Macrophage pyroptosis and oxidative stress in RAW 264.7 murine macrophages. A qPCR and WB of BAX/Bcl2 ratio in murine macrophages treated with PA. B Flow cytometry analysis of Annexin V and Propidium Iodide (PI). C qPCR and ELISA assay of Caspase-1. D WB of CCN1 protein in control and PA-treated macrophages. E qPCR and ELISA assay of IL-1β in murine macrophages. E Immunofluorescence staining of DHE oxidative stress marker. Data are presented as mean ± SD on a sample size of at least n = 5. Statistical analyses were performed using Student’s t-test. A p-value ≤ 0.05 was considered significant.

Fig. 6

Macrophage cFos and DUSP1 activation and autophagy dysregulation in RAW 267.4. A-B PCR and WB analysis of cFOS and DUSP1 in control and PA-treated murine macrophages. C Bioinformatic tools predicting potential binding sites of cFOS on the DUSP1 gene promoter. D-E qPCR of Beclin1 and WB of Atg5 in control and PA-treated macrophages. F qPCR of Atg14 in control vs. PA-treated cells. G) qPCR and WB of Atg7 in murine macrophages treated either with control or PA. Data are presented as mean ± SD on a sample size of at least n = 5. Statistical analyses were performed using Student’s t-test. A p-value ≤ 0.05 was considered significant.

Fig. 7

Effect of DUSP1 targeted via CRISPR/Cas9 on pyroptosis and autophagy of RAW 264.7 murine macrophages exposed to metabolic stress. A Cell viability analysis in control CRISPR/Cas9 and DUSP1 CRISPR/Cas9 knockout cells exposed to PA treatment. B WB of p65 and C CCN1 comparing DUSP1 CRISPR/Cas9 targeted vs. control CRISPR/Cas9 targeted cells exposed to PA. D qPCR of inflammatory and E pyroptotic genes in DUSP1 CRISPR/Cas9 targeted murine macrophages ad exposed to metabolic stress. F WB of ATG7 comparing DUSP CRISPR/Cas9 targeted vs. control CRISPR/Cas9 targeted cells exposed to PA. Data are presented as mean ± SD from at least three independent experiments.
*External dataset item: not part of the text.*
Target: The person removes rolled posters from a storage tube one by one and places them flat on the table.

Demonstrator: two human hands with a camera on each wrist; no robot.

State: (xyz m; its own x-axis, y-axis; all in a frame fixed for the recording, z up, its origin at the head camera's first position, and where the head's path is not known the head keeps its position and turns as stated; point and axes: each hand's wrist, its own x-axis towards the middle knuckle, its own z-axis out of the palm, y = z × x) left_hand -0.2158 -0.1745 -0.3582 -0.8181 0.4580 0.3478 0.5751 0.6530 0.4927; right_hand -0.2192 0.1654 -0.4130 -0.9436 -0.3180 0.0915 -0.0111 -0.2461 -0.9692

Statistical analyses were performed using Student’s t-test. A p-value ≤ 0.05 was considered significant.

Fig. 8

Macrophage conditioned media and endothelial cell activation in vitro. A Heatmap-based bar plots depicting the outgoing and incoming signaling exchanged among alveolar macrophages and endothelial cells control and PH-cHFpEF mice. B MitoSOX Red Flow Cytometry of human aortic endothelial cells (HAECs) treated in control, PA-treated, and ΔDUSP1 PA-treated RAW 264.7 macrophage conditioned media. C-D qPCR of pro-inflammatory cytokines IL-6 and TNF-α, as well as the adhesion molecule VCAM-1 in endothelial cells exposed control, PA-treated, and ΔDUSP1 PA-treated macrophage conditional media. E Representative scheme of crosstalk between alveolar macrophages and endothelial cells in PH. Data are presented as mean ± SD on a sample size of at least n = 3. Statistical analyses were performed using Student’s t-test. A p-value ≤ 0.05 was considered significant.